Transmission
H — Living people take their energy to reform the environment in a certain way, a stable way. They have cached their energetic capital into order. If a building can be killed, how alive is it now?
C — Think of Cretto di Burri. To remake the lines of a destroyed city is to prohibit any future growth. No one can live there, but it can retain the trace of the past. This is the only way a structure is preserved.
S — The pace of change is the pace of reliability. Eddies form when water hits obstructions. The stuff right next to the rock goes slower, the stuff outside curls, goes faster, and turns the slow stuff into counterforces.
C — An extremely durable and reliable place is one that is de-identified. Individualism is less reliable.
S — The same sweatshirts keeps meaning something different because people want to seize cultural capital. The meaning of an artistic, indvidual object isn’t fixed the way a building is; it’s constantly open to re-interpretation.
H — It’s not always a case of individualism and durability being opposites. Think of a beaver in a cage who is released into the wild. Now he is free to do what he wants: manipulate his environment in a more stable way. The whole system of the beaver, the forest, the river, and the dam can settle at a non-random point that flows more easily through time because “individuality” here meant building such a configuration.
C — All the people in Brooklyn doing the same watercolors in the park aren’t asserting individuality. It’s entirely form, with no aboutness.
M — Canopy trees grow tall not because they are in love with the sun, reaching out in the vain hope of someday touching the celestial sphere. The tall tree stretches out to strangle the shrubs below them to death, an inching murder that can be difficult for humans, in our everyday time consciousness, to fully apprehend.
H — Life is a special case where the information you send forward through time must be information about sending information forward through time; nothing else will do. There’s no such thing as life without aboutness, because being alive is the aboutness. Art does not have this restriction. Buildings dance in the space between; a blanket fort has meaning without durability and a commieblock has durability without meaning.
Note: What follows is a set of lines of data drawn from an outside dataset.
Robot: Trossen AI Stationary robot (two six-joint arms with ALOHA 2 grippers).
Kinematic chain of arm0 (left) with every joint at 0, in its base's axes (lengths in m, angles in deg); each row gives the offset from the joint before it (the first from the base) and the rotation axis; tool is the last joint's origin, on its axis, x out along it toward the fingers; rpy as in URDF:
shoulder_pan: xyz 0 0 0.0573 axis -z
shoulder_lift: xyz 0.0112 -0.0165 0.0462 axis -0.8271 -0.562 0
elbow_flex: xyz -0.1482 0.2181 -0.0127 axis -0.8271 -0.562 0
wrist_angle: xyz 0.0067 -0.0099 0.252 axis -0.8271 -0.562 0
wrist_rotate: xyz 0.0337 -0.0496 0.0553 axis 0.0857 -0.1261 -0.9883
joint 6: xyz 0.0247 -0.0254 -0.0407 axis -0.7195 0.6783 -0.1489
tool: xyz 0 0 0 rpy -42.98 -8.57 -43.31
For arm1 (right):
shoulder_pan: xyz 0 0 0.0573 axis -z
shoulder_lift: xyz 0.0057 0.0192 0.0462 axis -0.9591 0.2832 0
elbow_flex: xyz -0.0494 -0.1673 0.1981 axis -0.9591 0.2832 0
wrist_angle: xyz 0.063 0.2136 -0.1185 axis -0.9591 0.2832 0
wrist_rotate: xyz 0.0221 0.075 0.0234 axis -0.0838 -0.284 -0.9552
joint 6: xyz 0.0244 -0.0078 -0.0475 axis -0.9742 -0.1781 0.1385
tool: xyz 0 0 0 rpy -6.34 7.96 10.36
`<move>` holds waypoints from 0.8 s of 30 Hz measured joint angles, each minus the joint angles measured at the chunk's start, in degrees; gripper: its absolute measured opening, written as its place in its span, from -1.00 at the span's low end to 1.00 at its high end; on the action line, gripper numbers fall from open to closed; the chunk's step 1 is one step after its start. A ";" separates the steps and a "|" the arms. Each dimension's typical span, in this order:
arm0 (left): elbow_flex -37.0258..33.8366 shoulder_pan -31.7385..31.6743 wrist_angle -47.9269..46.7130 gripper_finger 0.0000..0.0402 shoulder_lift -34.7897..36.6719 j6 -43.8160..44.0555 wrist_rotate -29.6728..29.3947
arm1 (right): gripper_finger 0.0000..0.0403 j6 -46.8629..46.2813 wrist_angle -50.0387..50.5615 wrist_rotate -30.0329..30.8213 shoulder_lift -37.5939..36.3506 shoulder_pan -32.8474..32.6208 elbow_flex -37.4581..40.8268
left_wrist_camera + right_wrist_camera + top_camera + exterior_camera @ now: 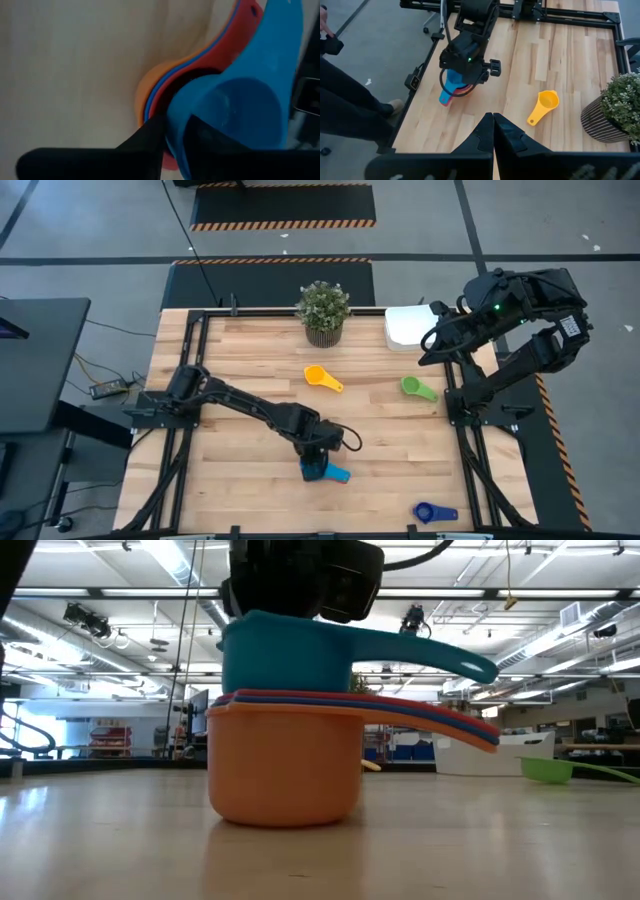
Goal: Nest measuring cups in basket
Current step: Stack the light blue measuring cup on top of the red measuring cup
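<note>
1. Left of centre in the high view, the left arm stretches from the table's left edge toward the lower middle, its left gripper (318, 456) pointing down over a stack of measuring cups (326, 471).
2. The low view shows that stack close up — an orange cup (285, 765) at the bottom, thin red and blue rims above it, and a light blue cup (290, 655) seated on top, handles fanning toward the frame's right.
3. In the left wrist view one dark finger (150, 145) lies against the light blue cup's rim; whether the pincer grips it or has let go I cannot tell.
4. At upper centre stands a potted plant (323, 311), with a yellow cup (322, 378) just below it.
5. Further right lie a green cup (417, 388) and, at lower right, a dark blue cup (432, 512).
6. The white basket (408, 327) sits at the upper right — partly hidden by the folded right arm, whose right gripper (493, 120) is raised with fingers pressed together, holding nothing.
</note>
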 joint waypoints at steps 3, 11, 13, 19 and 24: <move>0.00 -1.17 -0.35 -0.63 0.22 -0.02 4.49 | -0.98 0.00 0.01 0.00 0.00 0.00 0.00; 0.07 -2.70 -0.01 -0.63 0.91 -1.44 3.61 | -0.98 0.00 0.01 0.02 0.00 0.00 0.00; 0.07 -2.63 -0.01 -0.64 0.91 -1.53 2.61 | -0.98 0.00 0.01 0.01 0.00 0.00 0.00; 0.04 -2.63 -0.01 -0.74 1.27 -0.21 2.25 | -0.98 0.00 0.02 0.04 0.00 0.00 0.00; 4.08 -2.21 -1.42 -0.96 2.43 -2.68 2.21 | -0.98 0.89 0.02 0.15 -0.02 0.01 0.00</move>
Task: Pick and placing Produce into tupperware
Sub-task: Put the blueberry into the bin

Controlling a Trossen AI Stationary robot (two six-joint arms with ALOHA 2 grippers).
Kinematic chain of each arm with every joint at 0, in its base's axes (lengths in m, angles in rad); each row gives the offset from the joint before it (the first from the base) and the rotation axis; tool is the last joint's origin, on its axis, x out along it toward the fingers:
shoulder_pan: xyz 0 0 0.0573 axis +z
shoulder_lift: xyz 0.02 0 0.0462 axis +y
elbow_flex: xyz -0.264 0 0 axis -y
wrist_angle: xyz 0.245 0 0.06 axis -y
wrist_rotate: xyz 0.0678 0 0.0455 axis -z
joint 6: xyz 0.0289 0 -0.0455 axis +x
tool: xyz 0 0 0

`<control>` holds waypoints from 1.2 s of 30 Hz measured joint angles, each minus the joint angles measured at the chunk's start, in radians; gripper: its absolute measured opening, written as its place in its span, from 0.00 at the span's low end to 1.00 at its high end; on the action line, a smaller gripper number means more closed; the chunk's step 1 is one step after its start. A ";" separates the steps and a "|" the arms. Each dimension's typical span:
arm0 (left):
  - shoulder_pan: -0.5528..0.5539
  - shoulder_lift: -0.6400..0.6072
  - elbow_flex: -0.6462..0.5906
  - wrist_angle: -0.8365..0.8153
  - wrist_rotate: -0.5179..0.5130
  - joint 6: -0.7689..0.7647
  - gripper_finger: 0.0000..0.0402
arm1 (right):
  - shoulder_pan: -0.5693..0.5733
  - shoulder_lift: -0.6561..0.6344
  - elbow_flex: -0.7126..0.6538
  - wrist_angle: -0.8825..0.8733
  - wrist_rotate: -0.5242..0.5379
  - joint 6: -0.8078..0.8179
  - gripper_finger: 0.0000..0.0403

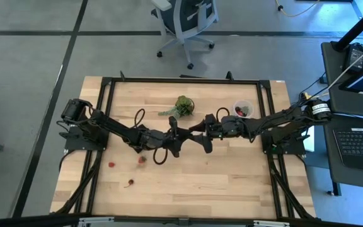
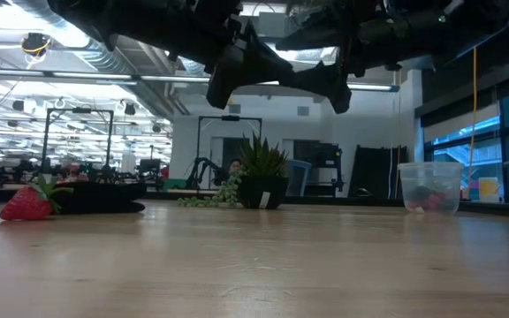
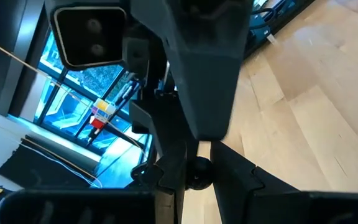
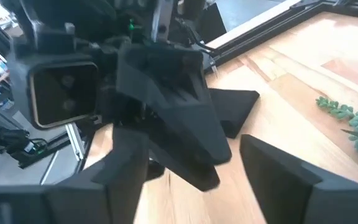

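Pinching dark berry [image 3: 197,175] in left hand [image 1: 174,142], right hand [image 1: 201,140] open alongside; probably light, soft, easily crushed, so gripping gently across the middle.

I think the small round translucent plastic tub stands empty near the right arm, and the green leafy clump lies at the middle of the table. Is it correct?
Not quite: the small round translucent plastic tub is not empty. The low view shows red and dark pieces inside. The rest is right.

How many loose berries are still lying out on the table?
3 show in the high view: one small red berry and a second below the left arm, and a darker one nearer the front edge. The arms may hide others.
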 joint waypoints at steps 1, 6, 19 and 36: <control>0.000 0.000 0.000 0.006 0.000 0.000 0.15 | 0.000 0.000 0.000 0.005 0.000 0.003 0.66; 0.000 0.000 0.000 0.028 0.001 0.026 0.15 | 0.000 -0.001 0.000 0.011 0.004 0.002 0.75; -0.001 0.001 0.000 0.063 0.001 0.027 0.15 | 0.000 -0.002 0.001 0.009 0.093 0.003 0.71; 0.000 0.002 -0.001 0.068 -0.002 0.029 0.15 | 0.001 -0.003 0.003 0.014 0.085 -0.014 0.30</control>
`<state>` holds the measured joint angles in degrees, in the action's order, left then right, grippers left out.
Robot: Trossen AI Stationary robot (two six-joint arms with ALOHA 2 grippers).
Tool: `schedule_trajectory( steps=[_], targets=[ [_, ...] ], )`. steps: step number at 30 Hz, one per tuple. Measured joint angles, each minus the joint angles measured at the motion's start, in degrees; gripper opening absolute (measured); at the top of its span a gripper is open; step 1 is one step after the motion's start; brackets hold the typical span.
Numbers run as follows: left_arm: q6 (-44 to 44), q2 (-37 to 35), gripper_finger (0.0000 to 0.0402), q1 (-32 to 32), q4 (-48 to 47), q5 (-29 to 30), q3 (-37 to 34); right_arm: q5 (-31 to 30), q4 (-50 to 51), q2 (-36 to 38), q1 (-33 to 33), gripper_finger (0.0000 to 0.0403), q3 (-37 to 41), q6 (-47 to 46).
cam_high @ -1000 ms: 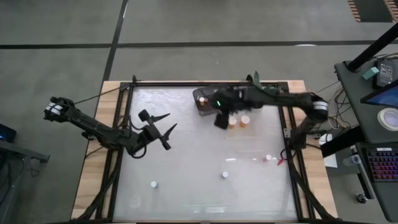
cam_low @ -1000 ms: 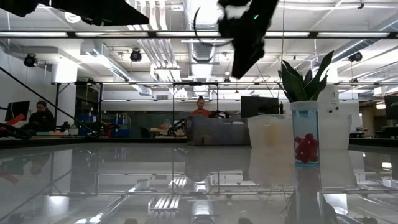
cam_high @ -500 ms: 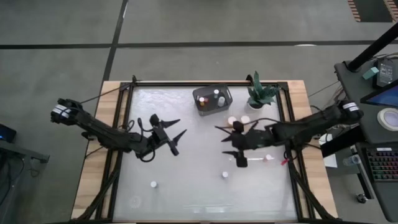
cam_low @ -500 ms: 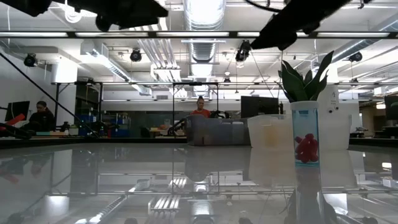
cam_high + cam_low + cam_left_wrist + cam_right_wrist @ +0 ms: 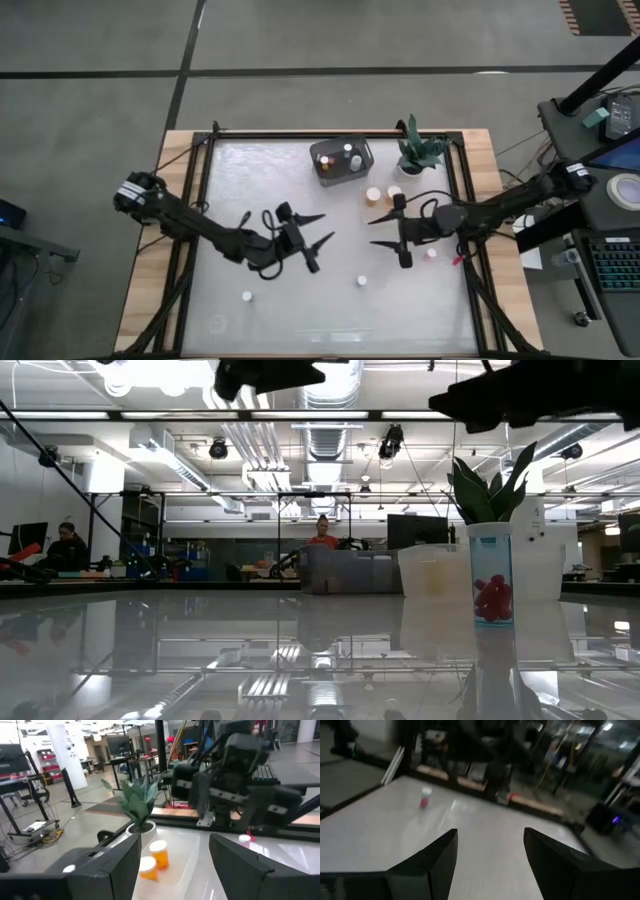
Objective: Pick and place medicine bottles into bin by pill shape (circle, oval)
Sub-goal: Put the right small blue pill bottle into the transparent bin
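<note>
In the high view, two orange medicine bottles (image 5: 373,195) (image 5: 394,192) stand just in front of the dark bin (image 5: 341,160), which holds a few bottles. Small white bottles sit at front left (image 5: 247,296), front centre (image 5: 362,282) and right (image 5: 431,253). My left gripper (image 5: 327,227) hangs open and empty over mid-table, pointing right. Facing it, my right gripper (image 5: 375,232) is open and empty too. The left wrist view shows the orange bottles (image 5: 160,852) and the right arm (image 5: 235,770) ahead. One small white bottle (image 5: 425,798) shows in the right wrist view.
A green potted plant (image 5: 415,150) stands at the back right beside the bin. A black frame (image 5: 200,200) edges the white tabletop. In the low view the plant (image 5: 485,490) and a bottle with a red label (image 5: 492,585) stand at right; people sit far behind.
My right gripper swung from over the bin to mid-table, then drew slightly right. My left gripper travelled right and toward the front. Both stayed open.
</note>
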<state>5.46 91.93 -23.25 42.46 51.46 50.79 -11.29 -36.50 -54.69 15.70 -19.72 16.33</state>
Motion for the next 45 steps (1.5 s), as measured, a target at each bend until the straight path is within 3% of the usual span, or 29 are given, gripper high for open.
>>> schedule_trajectory(
  steps=[4, 14, 19, 28, 38, 45],
  targets=[
    [1.3, 3.0, 0.0219, 0.0, -3.6, -0.3, 5.4, -0.1, -8.8, 1.5, -2.7, 0.0219, 5.5, 0.1],
    [1.3, 4.4, 0.0219, 0.4, -14.8, -0.4, 15.2, 5.7, -10.7, 5.1, -13.5, 0.0219, 11.0, -2.0],
    [0.8, 4.4, 0.0219, 0.9, -17.4, -1.4, 18.0, 5.8, -10.4, 8.9, -13.8, 0.0219, 12.0, 0.1],
    [-9.3, 4.5, 0.0219, 4.0, -37.6, -9.2, 24.3, 5.8, -9.2, 16.8, -13.8, 0.0219, 11.6, 4.7],
    [-12.7, 4.5, 0.0219, 6.5, -39.7, -16.3, 24.8, 5.8, -8.0, 23.5, -13.8, 0.0219, 11.6, 6.9],
    [-12.8, 10.7, 0.0219, 7.5, -40.5, -19.9, 27.4, 5.9, -6.1, 27.7, -13.8, 0.0219, 11.6, 6.5]
  ],
)
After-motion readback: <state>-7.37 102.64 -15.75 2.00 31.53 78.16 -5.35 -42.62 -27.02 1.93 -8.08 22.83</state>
M — When a ‘commieblock’ building no longer pleases, it may be swept away and replaced by another, and the commonly understood morality of the unique and the individual affords no refusal. The gaily-(muted) (shambles)-house stands out in both presence and absence: a million spectators may tut-tut, canvas with tents and banners tinted deeper than the paints, burn torches brighter than its sitting room, draw knives glittering colder than its windows, should anything ever change.
C — There is a canon of art that deliberately eschews aboutness, distinct from simply lacking it. A return to pure materiality. And yet it flows — because it is part of a canon that sustains it, in a way that Brooklyn watercolors are not.
H — Art can come alive because we send more than our fair share of information forward in time. Our genetic and cultural patterns not only let us flow, but give us plenty of space to take other ideas with us. This privilege is often pointed to by the word “consciousness”. What a terrible responsibility! By keeping ideas alive that can’t perpetuate on their own, we have to decide when it’s their time to die.